:: Exercise requirements ::
Exactly the lines starting at the line containing "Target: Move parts" and ending at the line containing "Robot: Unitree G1" are to be written out from the listing below, both included.

:: Input data ::
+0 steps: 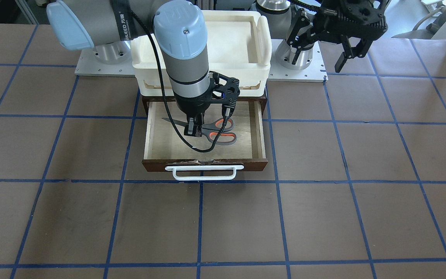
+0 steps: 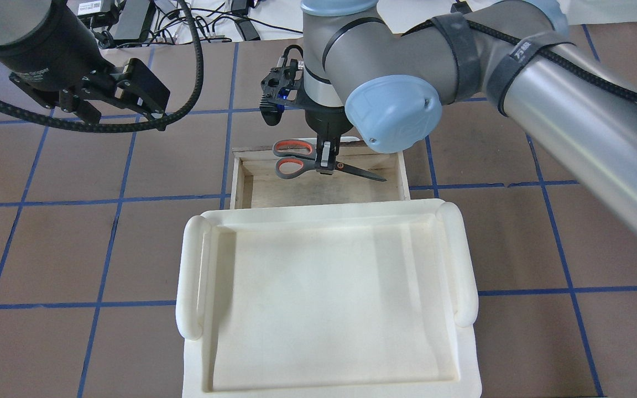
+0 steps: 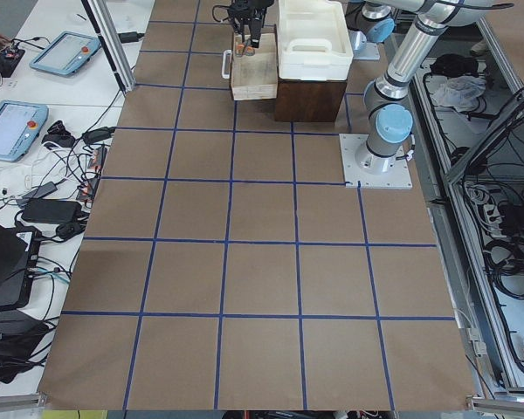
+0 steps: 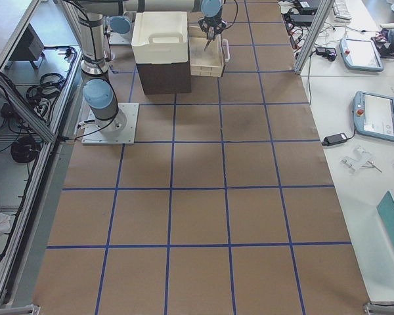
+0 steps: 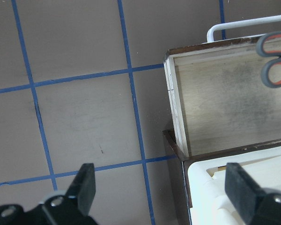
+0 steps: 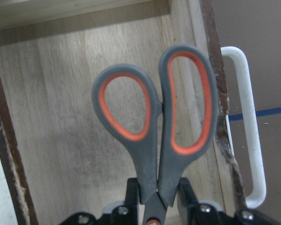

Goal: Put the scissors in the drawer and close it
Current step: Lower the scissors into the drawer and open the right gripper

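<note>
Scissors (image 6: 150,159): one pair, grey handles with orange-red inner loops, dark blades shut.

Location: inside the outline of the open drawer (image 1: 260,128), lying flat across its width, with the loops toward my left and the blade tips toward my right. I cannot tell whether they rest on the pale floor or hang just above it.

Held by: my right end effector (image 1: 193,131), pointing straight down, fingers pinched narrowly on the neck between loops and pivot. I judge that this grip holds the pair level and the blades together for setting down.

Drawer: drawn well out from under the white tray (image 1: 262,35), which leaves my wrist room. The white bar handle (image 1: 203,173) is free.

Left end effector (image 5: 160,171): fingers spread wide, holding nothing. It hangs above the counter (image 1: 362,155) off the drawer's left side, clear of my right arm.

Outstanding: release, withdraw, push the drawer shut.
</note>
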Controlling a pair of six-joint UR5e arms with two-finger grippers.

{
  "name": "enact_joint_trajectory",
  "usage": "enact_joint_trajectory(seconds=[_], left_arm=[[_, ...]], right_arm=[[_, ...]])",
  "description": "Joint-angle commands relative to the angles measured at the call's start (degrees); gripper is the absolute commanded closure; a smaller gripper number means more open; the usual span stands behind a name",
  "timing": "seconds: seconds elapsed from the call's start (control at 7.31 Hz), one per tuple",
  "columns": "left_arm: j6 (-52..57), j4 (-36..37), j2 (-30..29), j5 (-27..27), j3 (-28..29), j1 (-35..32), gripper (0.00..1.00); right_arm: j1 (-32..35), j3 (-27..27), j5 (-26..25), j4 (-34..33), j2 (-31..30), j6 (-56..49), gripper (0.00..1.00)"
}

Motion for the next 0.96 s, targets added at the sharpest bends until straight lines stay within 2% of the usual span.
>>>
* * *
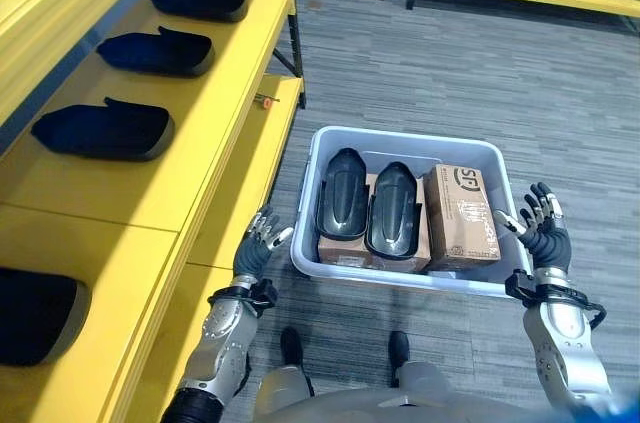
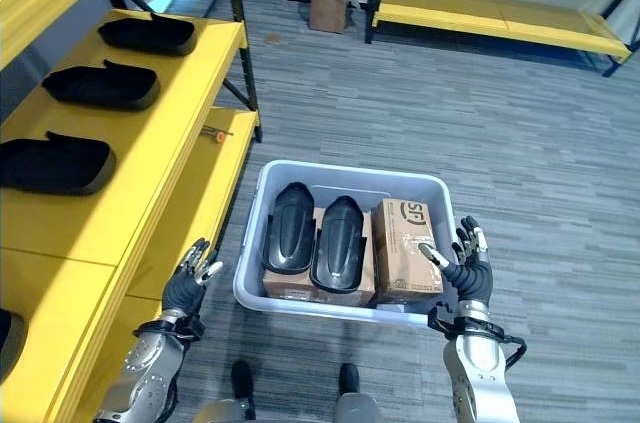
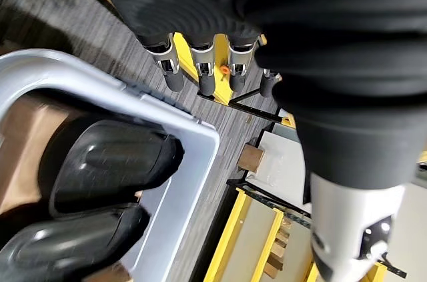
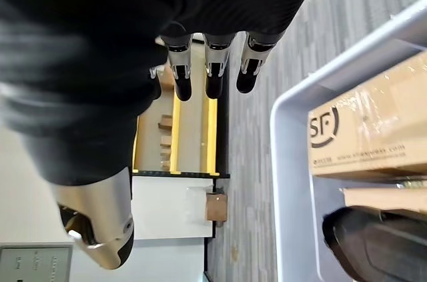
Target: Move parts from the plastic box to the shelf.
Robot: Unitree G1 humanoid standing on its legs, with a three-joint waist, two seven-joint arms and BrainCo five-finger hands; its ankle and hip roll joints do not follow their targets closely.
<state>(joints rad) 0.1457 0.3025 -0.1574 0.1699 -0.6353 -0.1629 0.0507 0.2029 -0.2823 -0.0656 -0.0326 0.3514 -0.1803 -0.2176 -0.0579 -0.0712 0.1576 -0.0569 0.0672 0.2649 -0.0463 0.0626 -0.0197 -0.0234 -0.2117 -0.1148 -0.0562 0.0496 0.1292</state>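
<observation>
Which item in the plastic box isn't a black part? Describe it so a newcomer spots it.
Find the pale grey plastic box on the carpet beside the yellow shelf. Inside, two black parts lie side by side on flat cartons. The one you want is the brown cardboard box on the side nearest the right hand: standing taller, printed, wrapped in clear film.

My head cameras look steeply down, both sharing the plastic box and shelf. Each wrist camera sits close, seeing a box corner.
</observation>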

:: Output ::
Target: Move parts from the plastic box to the shelf.
Robot: Unitree G1 humanoid standing on its legs, with a three-joint waist, two seven-joint arms and BrainCo five-finger hands; its ankle and hip roll joints do not follow their targets closely.

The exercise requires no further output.